The City of Takoma Park does this because they recognize that a strong commercial district in the DC side helps the Maryland side, and vice versa.
A sorry problem is that the Takoma Theatre is vacant and the cantankerous owners prefer to redevelop the building as condos rather than "let it go" (a la the Frozen movie) and let others take it on and bring back a multipurpose theater and arts facility.
Were there an active theater there, it would help draw more patrons to the commercial district, especially to restaurants, and it would distinguish the commercial district from most others in the area.
The building is one of the most intact neighborhood theaters still extant, although it has been closed up for many years.
Travel: In Salt Lake City, a dynamic enclave gives new life to a neighborhood"). One of the distinguishing elements of that commercial district is the Tower Theatre, which is run by the Salt Lake Film Society.
If only... Next time we're there, We'll have to take in a showing.
10. Unfortunately, the Express article didn't mention the restaurant that sealed the deal on why we chose the Greater Takoma neighborhood, Middle Eastern Cuisine. (Plus it has two supermarkets within easy biking distance, a Giant, just over the border in Maryland, and a Safeway.) Mark's Kitchen is over-rated in my opinion.
We really like Middle Eastern Cuisine.
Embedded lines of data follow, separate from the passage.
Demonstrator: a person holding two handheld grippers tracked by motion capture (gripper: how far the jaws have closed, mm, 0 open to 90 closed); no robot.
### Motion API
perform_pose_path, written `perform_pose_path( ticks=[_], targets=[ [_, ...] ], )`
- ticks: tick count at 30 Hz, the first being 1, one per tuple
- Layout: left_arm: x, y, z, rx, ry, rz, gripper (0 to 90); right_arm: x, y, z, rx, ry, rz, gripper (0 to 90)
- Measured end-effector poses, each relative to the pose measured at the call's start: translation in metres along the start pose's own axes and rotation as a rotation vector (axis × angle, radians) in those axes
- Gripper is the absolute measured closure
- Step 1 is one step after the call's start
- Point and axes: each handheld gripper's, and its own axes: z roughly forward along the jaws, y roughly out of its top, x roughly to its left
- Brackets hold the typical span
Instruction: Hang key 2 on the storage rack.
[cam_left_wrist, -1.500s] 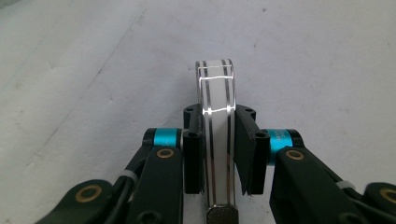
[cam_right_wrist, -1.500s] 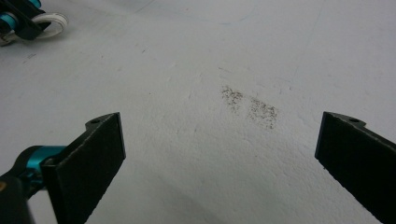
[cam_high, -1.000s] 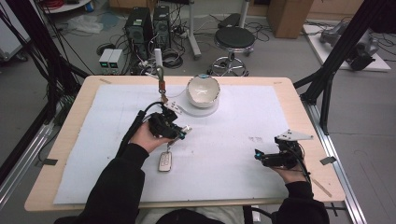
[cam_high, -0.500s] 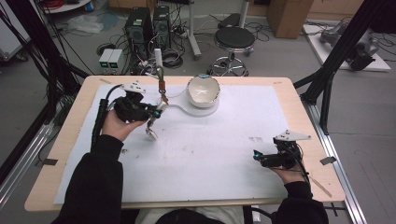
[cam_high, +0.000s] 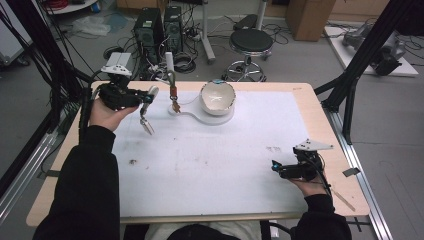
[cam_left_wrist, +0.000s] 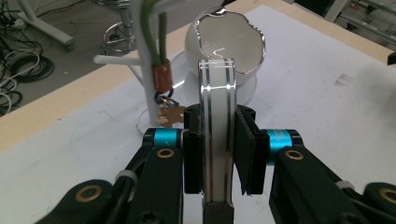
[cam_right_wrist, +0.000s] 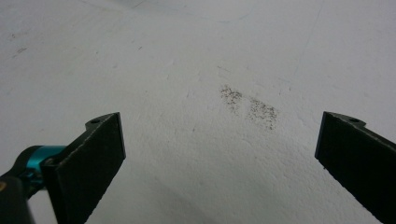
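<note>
My left gripper (cam_high: 149, 95) is raised over the table's back left, shut on a flat white and chrome key fob (cam_left_wrist: 215, 112). The fob stands upright between the pads (cam_left_wrist: 194, 149). A small key piece (cam_high: 146, 125) dangles below the gripper. Just to its right stands a white hook stand (cam_high: 170, 67), from which a green cord with a brown tag and a brass key (cam_left_wrist: 163, 81) hangs. Behind it is a white bowl (cam_high: 218, 96) with a wavy rim (cam_left_wrist: 231, 42). My right gripper (cam_high: 276, 166) rests low at the front right, open over bare white mat (cam_right_wrist: 223, 123).
The white mat (cam_high: 220, 160) covers most of the wooden table (cam_high: 320, 110). A dark smudge (cam_right_wrist: 250, 107) marks the mat ahead of the right gripper. A stool, computer towers and cables stand on the floor beyond the far edge.
The left hand lifted the fob off the mat's middle and carried it up and toward the back left, next to the hook stand. The right hand stayed in place.
</note>
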Motion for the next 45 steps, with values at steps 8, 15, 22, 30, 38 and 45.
perform_pose_path(
  ticks=[8,15,22,30,38,45],
  targets=[
    [0.019,0.017,-0.001,-0.015,0.048,-0.033,74.5,-0.001,0.0,0.001,0.001,-0.001,-0.001,0.6],
    [0.029,0.029,0.003,-0.014,0.074,-0.035,74.6,0.0,-0.001,0.001,0.008,-0.004,-0.003,0.6],
    [0.042,0.037,0.011,-0.036,0.099,-0.047,74.6,-0.001,0.0,0.0,0.004,-0.004,0.003,0.6],
    [0.055,0.051,0.014,-0.032,0.116,-0.059,74.5,-0.002,0.001,0.001,0.0,-0.004,0.003,0.6],
    [0.07,0.064,0.027,-0.004,0.184,-0.069,74.6,-0.004,0.0,0.0,0.001,-0.012,0.004,0.6],
    [0.082,0.069,0.039,-0.003,0.219,-0.094,74.6,-0.004,-0.001,0.0,0.005,-0.009,0.008,0.6]
  ],
)
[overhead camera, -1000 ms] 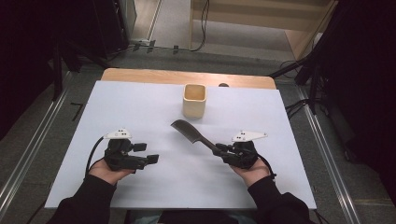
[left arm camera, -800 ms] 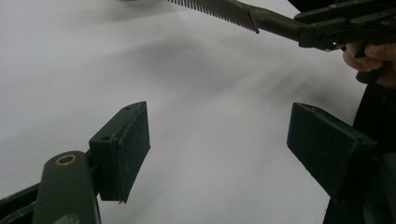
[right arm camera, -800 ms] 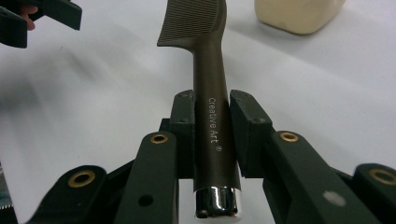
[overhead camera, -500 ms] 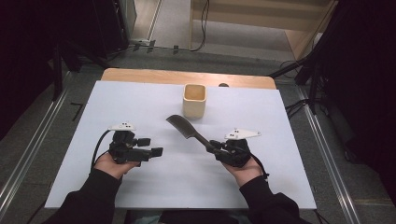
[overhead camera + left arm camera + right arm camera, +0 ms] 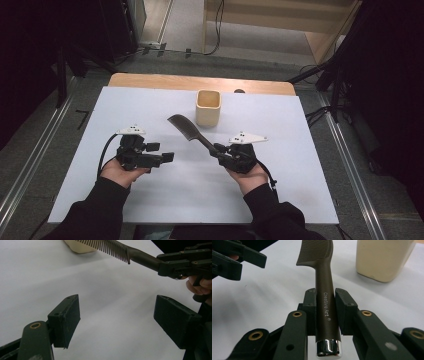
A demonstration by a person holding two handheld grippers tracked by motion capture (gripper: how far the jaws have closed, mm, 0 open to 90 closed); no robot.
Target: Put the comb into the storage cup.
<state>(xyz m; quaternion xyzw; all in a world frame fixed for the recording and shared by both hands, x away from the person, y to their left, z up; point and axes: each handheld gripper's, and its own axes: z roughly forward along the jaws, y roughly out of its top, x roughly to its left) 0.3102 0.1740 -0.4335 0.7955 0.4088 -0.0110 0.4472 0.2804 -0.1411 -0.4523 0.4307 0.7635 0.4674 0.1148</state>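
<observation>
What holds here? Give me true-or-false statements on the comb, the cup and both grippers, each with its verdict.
1. The right gripper is shut on the comb by its handle. True.
2. The comb lies flat on the table. False: it is held above the white surface, its teeth end pointing toward the cup.
3. The left gripper has its jaws open with nothing between them. True.
4. The comb is already in the cup. False: it is outside, beside it.
5. The cup stands upright. True.
</observation>
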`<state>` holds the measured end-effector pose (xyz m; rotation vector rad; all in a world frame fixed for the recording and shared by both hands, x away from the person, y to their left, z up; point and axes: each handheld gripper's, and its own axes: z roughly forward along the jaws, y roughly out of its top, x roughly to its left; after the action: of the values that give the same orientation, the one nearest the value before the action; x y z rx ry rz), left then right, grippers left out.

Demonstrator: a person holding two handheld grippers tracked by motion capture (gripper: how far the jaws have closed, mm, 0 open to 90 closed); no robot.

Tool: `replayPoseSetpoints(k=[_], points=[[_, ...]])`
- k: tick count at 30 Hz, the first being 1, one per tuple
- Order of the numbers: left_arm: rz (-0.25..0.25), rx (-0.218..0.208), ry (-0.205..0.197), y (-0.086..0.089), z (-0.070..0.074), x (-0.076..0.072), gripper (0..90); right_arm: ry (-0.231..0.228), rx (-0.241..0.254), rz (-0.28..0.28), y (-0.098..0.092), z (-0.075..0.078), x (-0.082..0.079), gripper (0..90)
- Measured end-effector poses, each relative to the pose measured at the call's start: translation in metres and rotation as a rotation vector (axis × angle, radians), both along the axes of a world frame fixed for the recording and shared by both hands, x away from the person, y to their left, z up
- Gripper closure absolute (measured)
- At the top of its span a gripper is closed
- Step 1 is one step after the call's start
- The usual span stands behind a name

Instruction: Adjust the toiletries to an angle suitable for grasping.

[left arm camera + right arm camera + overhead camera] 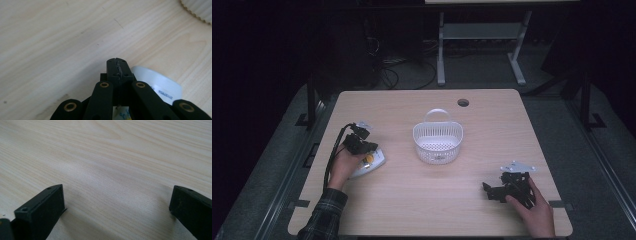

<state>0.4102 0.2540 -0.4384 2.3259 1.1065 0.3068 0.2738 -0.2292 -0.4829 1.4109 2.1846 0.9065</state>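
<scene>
My left gripper [368, 147] sits at the table's left side, its jaws pressed together tip to tip [117, 67]. Just under and beside it lies a flat white packet [375, 163] with a yellow-orange mark; the left gripper view shows its rounded white edge [160, 81] right of the jaws. Whether the jaws pinch any part of it I cannot tell. A white slotted basket [437, 127] with a handle stands at the table's middle, and its rim [197, 8] is at the far right ahead of the left gripper. My right gripper [488, 191] rests low at the front right, jaws wide apart [117, 205] over bare wood.
The light wooden table [422, 210] has a round cable hole [463, 103] near its far edge. Beyond the table a white desk frame [441, 50] and cables lie on a dark floor.
</scene>
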Motion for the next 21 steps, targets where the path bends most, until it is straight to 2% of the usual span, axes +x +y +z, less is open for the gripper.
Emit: replayPoseSetpoints(k=[7,21], points=[[-0.026,0.013,0.006,-0.009,-0.002,-0.01,89.9,-0.001,0.0,0.001,0.0,0.0,0.0,0.0],[-0.083,-0.003,0.014,-0.024,0.001,-0.032,90.0,-0.001,0.0,0.001,0.0,0.0,-0.001,0.0]])
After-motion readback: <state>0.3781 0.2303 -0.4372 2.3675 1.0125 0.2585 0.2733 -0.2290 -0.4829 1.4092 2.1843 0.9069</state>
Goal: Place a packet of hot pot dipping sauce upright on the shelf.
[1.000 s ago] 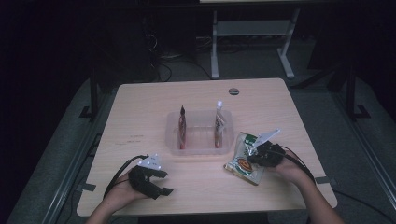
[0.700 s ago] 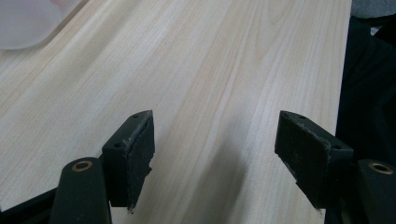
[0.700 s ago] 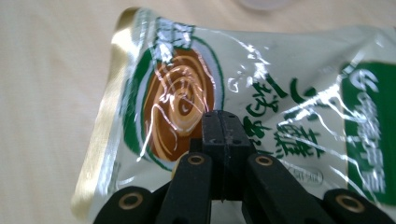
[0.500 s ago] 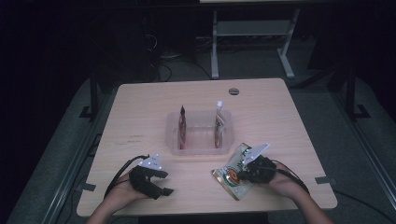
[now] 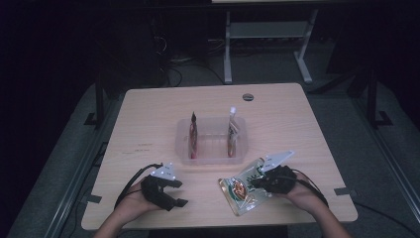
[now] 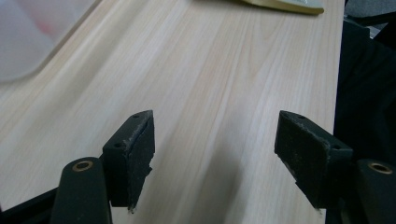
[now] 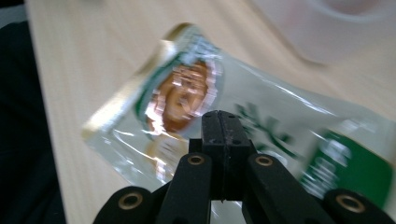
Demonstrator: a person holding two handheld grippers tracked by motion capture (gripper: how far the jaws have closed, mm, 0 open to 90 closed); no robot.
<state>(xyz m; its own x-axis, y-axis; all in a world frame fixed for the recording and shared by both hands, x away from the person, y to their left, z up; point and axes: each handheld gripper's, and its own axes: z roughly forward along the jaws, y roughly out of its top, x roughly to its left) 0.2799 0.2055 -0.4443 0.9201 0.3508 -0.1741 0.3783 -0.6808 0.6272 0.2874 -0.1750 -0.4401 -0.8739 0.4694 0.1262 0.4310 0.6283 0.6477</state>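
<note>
While the left gripper (image 5: pixel 171 191) is held low near the table's (image 5: pixel 148 114) front edge with jaws wide apart, the right gripper (image 5: pixel 257 182) is clamped on a packet (image 5: pixel 242 186) lying before the tub (image 5: pixel 184 141). Glossy green-and-white print with a brown picture is revealed in the right gripper view, blurred; bare wood is seen between the left jaws.

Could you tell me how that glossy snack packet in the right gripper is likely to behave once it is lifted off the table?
The snack packet is thin, shiny film, so it will probably flop and sag away from the right gripper, whose jaws are shut on one spot. It looks flat, so it is likely light. The glossy surface may slip in a weak pinch.
</note>
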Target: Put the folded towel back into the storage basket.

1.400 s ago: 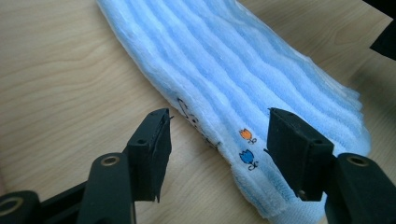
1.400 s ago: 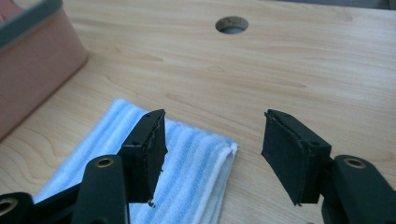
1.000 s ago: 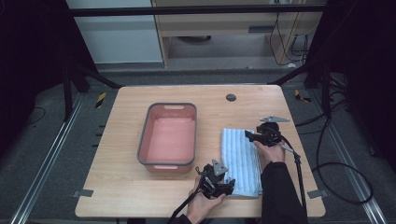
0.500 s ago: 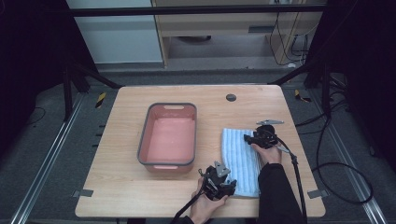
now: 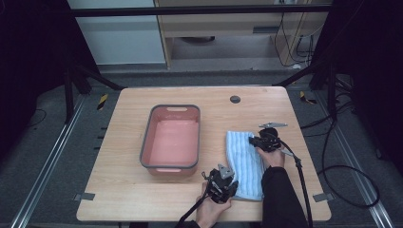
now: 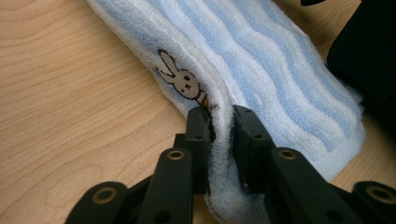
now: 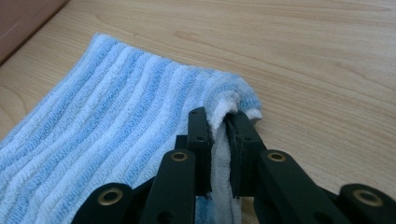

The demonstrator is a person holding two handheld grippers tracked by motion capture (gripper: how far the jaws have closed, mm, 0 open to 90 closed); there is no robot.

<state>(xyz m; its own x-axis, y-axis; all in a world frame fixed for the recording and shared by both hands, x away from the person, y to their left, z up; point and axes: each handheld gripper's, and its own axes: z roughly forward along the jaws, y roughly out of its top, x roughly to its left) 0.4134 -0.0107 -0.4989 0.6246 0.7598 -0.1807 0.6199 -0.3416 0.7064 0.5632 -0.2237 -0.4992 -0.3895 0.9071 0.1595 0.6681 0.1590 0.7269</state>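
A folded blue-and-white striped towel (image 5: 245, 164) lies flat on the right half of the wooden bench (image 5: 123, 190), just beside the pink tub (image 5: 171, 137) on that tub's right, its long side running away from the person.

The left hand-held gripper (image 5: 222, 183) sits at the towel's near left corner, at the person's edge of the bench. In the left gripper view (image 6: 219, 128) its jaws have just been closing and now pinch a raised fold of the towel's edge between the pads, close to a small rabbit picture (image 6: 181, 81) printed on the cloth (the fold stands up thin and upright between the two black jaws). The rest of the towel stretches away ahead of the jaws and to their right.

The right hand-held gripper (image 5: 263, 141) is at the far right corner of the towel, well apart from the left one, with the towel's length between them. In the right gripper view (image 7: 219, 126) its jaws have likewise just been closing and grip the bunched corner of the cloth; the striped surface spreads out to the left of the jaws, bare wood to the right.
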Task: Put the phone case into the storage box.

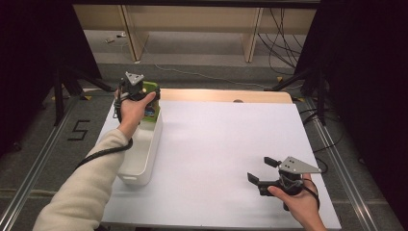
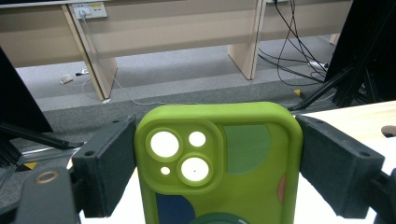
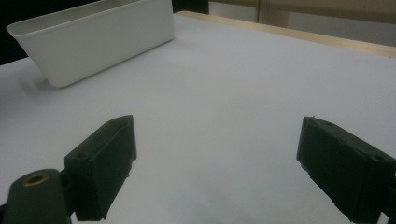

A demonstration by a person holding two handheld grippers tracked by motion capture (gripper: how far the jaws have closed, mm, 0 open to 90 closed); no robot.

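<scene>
Two tools: left tool (image 2: 217,163) clamps green phone case (image 2: 219,158) over bin (image 1: 139,159); right tool (image 1: 262,173) agape.

Left gripper (image 2: 217,163) clamped, right gripper (image 3: 217,172) agape

Green phone case (image 2: 219,163) (lower half) seemingly cut off by frame edge.

The left gripper (image 1: 135,89) and right gripper (image 1: 262,172) are matte black, each topped by a grey three-cornered plate dotted with small holes. Their blocky jaws carry small screw holes (a brass-ringed hole sits at seven o'clock of each gripper view). A black cable trails over the cream knit sleeve (image 1: 86,190).
</scene>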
It's basic Middle Eastern food that's very good, the prices are great, the food is consistent, the service is decent, and now they also have a separate bar called Olive Lounge, located in the back, although it's a bit noisy.
At the time I had been working in Brookland and eating in Colonel Brooks Tavern a lot, and their food was way overpriced and inconsistent. So by comparison, Middle East Kitchen seemed like a great draw and asset.
11. Speaking of Market Basket, a supermarket chain in Greater Boston, strife between ownership factions (not unlike the dynamics that pushed the ownership of the DC area Giant Supermarket company to a Dutch company) is destroying the company. Employees loyal to the CEO who was ousted have walked off their jobs, and the operations of the stores are grinding to a halt (Market Basket Saga in Massachusetts," Boston Globe).
I am always interested in stories of "value destruction" (DC Government is full of them) but this doesn't seem to be necessary.